“Salaam!” the pupils shout.
"Hale shoma chetor hast?" asks teacher Zahra Houshangi. It means, “How are you?”
It is the time for a lesson in Persian at the Central Espoo School. The pupils take out their books and start to work on their grammar exercises.
This article was prepared by the Islam in Europe blog - islamineurope.blogspot.com
The five pupils of different ages each work according to their skill levels.
Sisters Mursal, 15, Sarah, 12, and Muhadisa Alimy, 10, moved to Finland from Afghanistan ten years ago. They have studied Persian from the first grade. They learned to read and write the language in Finland, thanks to language lessons at their school.
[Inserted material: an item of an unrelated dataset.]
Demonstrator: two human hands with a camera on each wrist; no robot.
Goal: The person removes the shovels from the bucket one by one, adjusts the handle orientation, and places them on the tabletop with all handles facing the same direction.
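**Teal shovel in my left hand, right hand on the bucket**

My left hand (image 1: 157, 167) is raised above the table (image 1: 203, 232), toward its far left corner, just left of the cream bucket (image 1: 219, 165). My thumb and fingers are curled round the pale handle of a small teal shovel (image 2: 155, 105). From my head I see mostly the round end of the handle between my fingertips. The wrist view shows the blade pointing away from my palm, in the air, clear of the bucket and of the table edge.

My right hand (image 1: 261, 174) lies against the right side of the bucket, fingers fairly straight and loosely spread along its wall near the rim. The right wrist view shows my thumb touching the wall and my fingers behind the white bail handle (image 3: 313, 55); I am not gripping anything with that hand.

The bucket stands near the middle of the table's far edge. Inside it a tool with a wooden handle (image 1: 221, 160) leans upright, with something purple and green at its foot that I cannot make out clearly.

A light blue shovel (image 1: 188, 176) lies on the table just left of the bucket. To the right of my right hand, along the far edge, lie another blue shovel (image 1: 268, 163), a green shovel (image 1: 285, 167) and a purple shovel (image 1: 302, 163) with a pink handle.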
“It is important to speak your own language with your family”, Mursal says.
“Right. When you know Persian, you can understand what they’re saying on TV”, shouts little sister Muhadisa.
Education in the home languages of immigrant pupils is available in about 40 different languages in the Helsinki region. Two hours a week are dedicated to the purpose.
The tight economic situation has reduced the variety of languages on offer, says Sari Korkalainen, a teaching consultant for the City of Helsinki.
“We have had to reduce the number of teaching groups, and new ones cannot be offered”, Korkalainen says.
Often the home language classes are not offered at the school where the pupils have most of their classes, and they have to travel, sometimes to a neighbouring municipality, to avail themselves of them. The home language lessons are held in the afternoons after other lessons.